Tartini’s Opus 5 appeared in Paris in the late 1740s in an elegant edition engraved by Le Huë and dedicated to Tartini’s pupil André-Noël Pagin. The implication is that the set had been acquired from the composer by way of Pagin, though it is not certain that all of the six sonatas are authentic works. The rest of the music on disc 2—and, for that matter, the bulk of Tartini’s later sonatas—remained in manuscript. Much of it comes from an autograph volume which Tartini used to collect his solo violin music from about 1745 until his death; it is now in the Biblioteca Antoniana at the Basilica in Padua. There are also many manuscript copies, including an important collection, now at Berkeley in California, that was assembled by members of Tartini’s Paduan circle.
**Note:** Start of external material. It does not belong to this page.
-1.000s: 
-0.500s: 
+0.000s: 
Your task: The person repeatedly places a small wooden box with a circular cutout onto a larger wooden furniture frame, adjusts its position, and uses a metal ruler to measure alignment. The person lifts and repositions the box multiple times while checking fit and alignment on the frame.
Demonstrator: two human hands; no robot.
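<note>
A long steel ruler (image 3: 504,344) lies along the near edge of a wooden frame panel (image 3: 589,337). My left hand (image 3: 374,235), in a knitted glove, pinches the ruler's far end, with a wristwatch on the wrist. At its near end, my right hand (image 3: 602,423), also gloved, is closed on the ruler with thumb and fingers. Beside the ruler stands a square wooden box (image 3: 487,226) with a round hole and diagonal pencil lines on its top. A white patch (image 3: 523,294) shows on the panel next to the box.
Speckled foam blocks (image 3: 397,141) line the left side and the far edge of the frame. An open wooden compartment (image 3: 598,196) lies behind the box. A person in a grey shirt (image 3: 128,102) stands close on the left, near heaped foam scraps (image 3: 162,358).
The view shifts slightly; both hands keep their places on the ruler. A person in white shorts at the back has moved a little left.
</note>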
Opus 5 No 6 is probably the earliest of the sonatas on this disc, despite its publication date, for it is similar in style to the Opus 1 Sonatas of 1732 (on disc 1). It is cast in a three-movemement pattern, with an opening slow movement followed by a lengthy, elaborate Allegro; the last movement, cast in the rhythm of a minuet, is a set of variations (or ‘divisions’, for the continuo part remains unchanged throughout) of ever-increasing complexity. The Sonata ‘in the style of the priest who plays the Portuguese guitar’ (a colleague, perhaps, of Tartini at Padua) is also taken up largely with virtuosic passage-work, though it is cast in the slow-fast-slow-fast pattern. The ‘Portuguese guitar’ can presumably be heard in the wild harmonic shifts and clashes of the first and third movements, reminiscent of Iberian folk music. In the slow movement the alternation of improvisatory arpeggios and simple chords is probably meant to represent the characteristic method of playing the Baroque guitar, which interspersed fingered passages with rasgueado (strummed) chords.
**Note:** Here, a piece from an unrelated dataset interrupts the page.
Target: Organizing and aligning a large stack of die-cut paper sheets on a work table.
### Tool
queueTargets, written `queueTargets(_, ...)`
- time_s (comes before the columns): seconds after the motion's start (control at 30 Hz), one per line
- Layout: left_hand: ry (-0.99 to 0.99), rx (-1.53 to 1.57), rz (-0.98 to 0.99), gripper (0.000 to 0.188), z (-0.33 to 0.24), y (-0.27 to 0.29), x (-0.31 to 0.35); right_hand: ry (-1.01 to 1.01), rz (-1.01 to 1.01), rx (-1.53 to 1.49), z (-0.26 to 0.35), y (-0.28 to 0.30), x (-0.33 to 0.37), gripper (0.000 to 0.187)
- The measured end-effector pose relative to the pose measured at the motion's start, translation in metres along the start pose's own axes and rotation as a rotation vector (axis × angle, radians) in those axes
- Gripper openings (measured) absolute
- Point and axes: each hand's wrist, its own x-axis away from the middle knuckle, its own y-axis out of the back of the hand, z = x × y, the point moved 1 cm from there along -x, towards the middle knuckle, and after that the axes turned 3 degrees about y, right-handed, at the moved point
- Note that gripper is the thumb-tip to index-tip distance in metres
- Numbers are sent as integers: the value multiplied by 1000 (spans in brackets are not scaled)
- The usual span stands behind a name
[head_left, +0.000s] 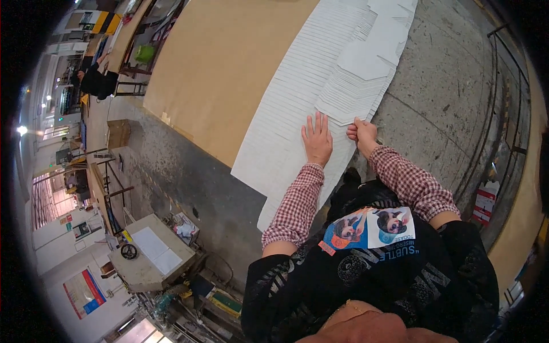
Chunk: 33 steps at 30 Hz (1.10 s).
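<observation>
A long spread of overlapping white die-cut cardboard sheets (274, 123) lies on the table in front of me, their edges forming many thin steps. My left hand (317, 142) rests flat on the sheets with its fingers stretched out, near the lower end of a fanned white pile (351, 94). Just right of it, my right hand (362, 135) is closed, with thumb and forefinger pinched at the edge of a white sheet by the pile's near corner. The curled fingers hide how much of the sheet is gripped. Checked sleeve covers are on both forearms.
A broad brown board surface (223, 63) extends left of the sheets. At the lower left stands a machine (151, 251) with a handwheel. A cardboard box (118, 133) sits on the floor, and a person in black (98, 83) is at a far bench. Metal rails (509, 86) run at right.
</observation>
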Motion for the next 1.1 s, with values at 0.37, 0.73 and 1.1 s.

The Sonata in D major was probably composed a little later. The passage-work is still ‘extreme difficult’, but it is now mixed to a greater extent with melodic material. In the second movement, for instance, a fanfare-like idea alternates regularly with arpeggiated passage-work, and there is a prominent return to the opening theme and key halfway through the second section. To our ears such ‘recapitulations’ anticipate Classical ‘sonata form’, but the device was well established in the dance music of the Baroque period. Another ‘Classical’ feature of this Sonata is the simple, subsidiary nature of the bass part. The continuo parts of solo violin music tended to decline in importance as composers abandoned counterpoint and fast-moving Baroque harmonic patterns in favour of simple, slow-moving progressions founded largely on tonic and dominant chords. It became common to perform such sonatas with just a cello, or without any bass instrument at all. In a letter written in 1750 to the writer Francesco Algarotti in Berlin, Tartini pointed out that the bass line of some ‘short sonatas for solo violin’ he had sent to Berlin was only included ‘for appearance’s sake’, that he himself played them ‘without bassetto’, and that unaccompanied performance ‘was his real intention’.
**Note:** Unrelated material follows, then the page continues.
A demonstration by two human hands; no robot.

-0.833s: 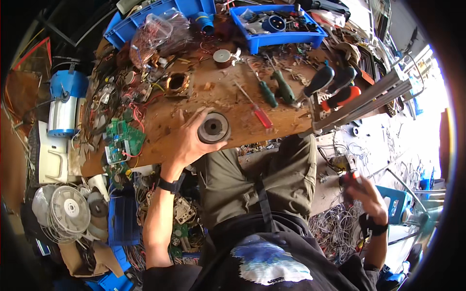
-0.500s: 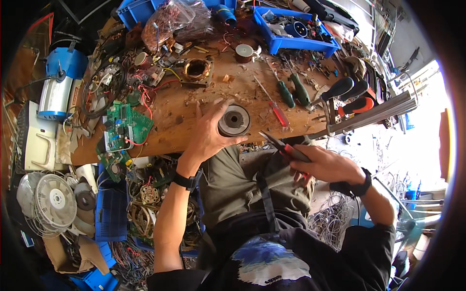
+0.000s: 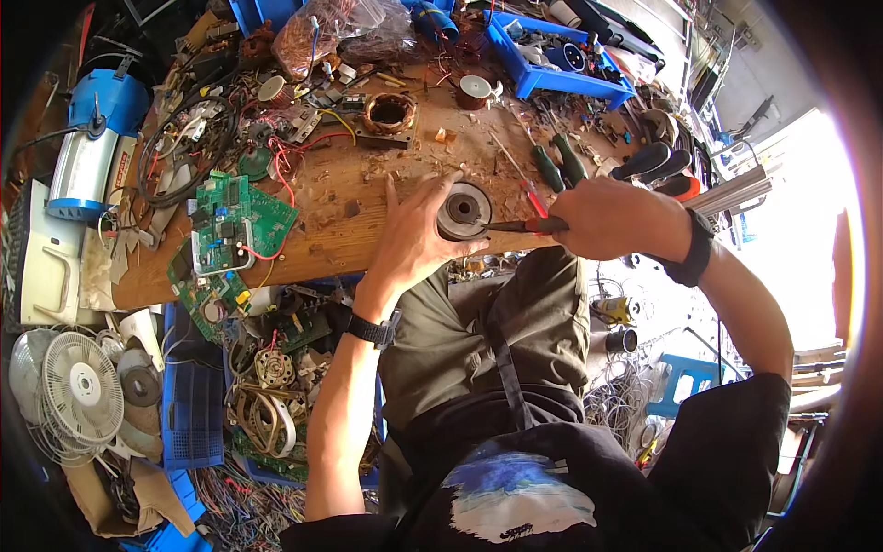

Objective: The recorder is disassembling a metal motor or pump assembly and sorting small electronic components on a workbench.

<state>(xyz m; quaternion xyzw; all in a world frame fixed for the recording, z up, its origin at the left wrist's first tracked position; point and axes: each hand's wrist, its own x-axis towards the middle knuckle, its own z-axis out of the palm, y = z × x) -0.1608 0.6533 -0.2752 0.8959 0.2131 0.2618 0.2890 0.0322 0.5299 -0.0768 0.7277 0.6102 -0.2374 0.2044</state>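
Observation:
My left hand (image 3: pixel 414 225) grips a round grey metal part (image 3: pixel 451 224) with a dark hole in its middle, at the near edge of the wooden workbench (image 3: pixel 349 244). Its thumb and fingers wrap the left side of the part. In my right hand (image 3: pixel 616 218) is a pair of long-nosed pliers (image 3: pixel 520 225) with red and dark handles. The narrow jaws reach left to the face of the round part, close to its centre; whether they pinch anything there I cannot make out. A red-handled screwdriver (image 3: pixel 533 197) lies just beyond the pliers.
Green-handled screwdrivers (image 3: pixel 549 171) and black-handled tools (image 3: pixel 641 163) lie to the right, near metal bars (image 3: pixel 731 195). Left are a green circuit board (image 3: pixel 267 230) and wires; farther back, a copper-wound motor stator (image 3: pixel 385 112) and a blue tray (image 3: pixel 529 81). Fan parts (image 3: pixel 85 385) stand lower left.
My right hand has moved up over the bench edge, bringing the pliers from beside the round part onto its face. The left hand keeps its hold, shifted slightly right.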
The Sonata in B flat, bBb1, is a case in point. It is an excellent example of Tartini’s later ‘graceful and expressive manner’, with a melodious opening Largo (in the composer’s favourite siciliana rhythm), and a remarkably simple succeeding Allegro. Throughout, the double and triple stops are used not to display the virtuosity of the player (which is taken for granted), but to sketch in enough harmonies to make the expressive violin line more or less self-sufficient. We are not far removed here from the solo violin studies of the late eighteenth century, or even from the more expressive caprices of Paganini.